Thursday, March 08, 2007

Spring is in the air.....

Sorry it's been a while. Just really didn't have much to say. Hell, quite frankly I'm worried about posting anything here, the blogger natzi's have seemed to come out of the woodwork and started posting really random, rude, stupid stuff. Where do these people come from anyway??
So glad I have decided to moderate my comments. People are weird and scary out here...

So life is good. I really don't have anything to complain about. Yes, there are things I need to do, but I feel I'm truly on the path to get them done.

1. Get my ass back in the gym - starting on Monday 3/12, FOR REAL
2. Quit smoking - stop date has been picked, May 1st, it's my dad's b-day, thought he'd like that
3. Get some much needed home improvement stuff done at the house, most in need is the main bathroom, I need to paint it and stain the existing cabinets and install new sink hardware.

Those are some pretty big things that I'm truly serious about.

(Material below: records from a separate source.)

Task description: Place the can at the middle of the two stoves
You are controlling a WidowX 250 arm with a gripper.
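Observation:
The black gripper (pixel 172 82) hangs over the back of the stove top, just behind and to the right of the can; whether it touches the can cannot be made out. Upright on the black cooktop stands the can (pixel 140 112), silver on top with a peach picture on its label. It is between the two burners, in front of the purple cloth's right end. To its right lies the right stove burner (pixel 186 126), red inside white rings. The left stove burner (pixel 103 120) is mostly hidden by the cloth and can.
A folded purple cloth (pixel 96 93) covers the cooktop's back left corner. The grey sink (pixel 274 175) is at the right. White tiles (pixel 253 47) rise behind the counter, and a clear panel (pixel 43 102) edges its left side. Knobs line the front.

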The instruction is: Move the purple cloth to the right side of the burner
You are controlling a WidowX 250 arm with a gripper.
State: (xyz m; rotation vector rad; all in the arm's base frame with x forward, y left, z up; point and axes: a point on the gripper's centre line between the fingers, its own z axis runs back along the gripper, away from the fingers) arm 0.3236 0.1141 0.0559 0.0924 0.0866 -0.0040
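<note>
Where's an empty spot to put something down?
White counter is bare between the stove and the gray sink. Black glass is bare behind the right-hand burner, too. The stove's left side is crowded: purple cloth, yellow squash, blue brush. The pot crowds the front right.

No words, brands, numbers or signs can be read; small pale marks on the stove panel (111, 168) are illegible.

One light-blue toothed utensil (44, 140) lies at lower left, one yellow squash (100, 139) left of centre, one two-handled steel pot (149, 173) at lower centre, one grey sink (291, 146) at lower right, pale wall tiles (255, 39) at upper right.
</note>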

I went to the doctor yesterday to get my meds refilled and just a check up on how I've been since I got on the Zoloft and Xanax.

I got weighed...yeah, I'm as big as I was the last time it freaked me the fuck out and I got my ass in the gym 5 days a week, about 2 hours at a time. I'm not going to be that psycho this time however, I did it for 5 months before, lost about 35 pounds, but alas, I think I just burned myself out and stopped going. Going to start with 3 days a week, for about an hour of cardio. I'll get into the weights after I drop some of this poundage (and no, you do not get to know how much I weigh) by doing the cardio first.

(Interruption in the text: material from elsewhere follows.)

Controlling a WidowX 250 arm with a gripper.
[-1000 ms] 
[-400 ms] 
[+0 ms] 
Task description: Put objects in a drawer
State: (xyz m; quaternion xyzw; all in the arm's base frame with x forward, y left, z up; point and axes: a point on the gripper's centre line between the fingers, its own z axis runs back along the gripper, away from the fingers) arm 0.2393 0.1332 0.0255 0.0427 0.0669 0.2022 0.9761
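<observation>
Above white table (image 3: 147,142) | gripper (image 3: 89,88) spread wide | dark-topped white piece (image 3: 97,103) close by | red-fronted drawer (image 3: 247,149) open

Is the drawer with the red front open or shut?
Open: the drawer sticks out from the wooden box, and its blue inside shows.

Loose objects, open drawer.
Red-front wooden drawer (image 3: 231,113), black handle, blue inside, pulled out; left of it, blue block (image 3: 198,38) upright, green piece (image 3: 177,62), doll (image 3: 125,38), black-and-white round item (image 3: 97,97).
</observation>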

Smoking - well, I found out back in September that I have reached Chronic Bronchitis stage, which is the next steps to emphysema and possibly COPD. It really scared the shit out of me. My smoking is definitely a problem, not that I already didn't know that, but I hadn't had to deal w/the issues associated with it yet, so of course I ignored the obvious warning signs, blah, blah, blah. I got a prescription for Chantix which 2 ex-coworkers, who smoked as much as I do tried, and both are smoke free. This is a new drug, that works very different from every other stop-smoking method, so I really have some hope here. I also think that the Zoloft and Xanax will most definitely help with the anxiety that comes along with not smoking. So I decided that May 1st was a great date, as it's my father's birthday and it will make him happy!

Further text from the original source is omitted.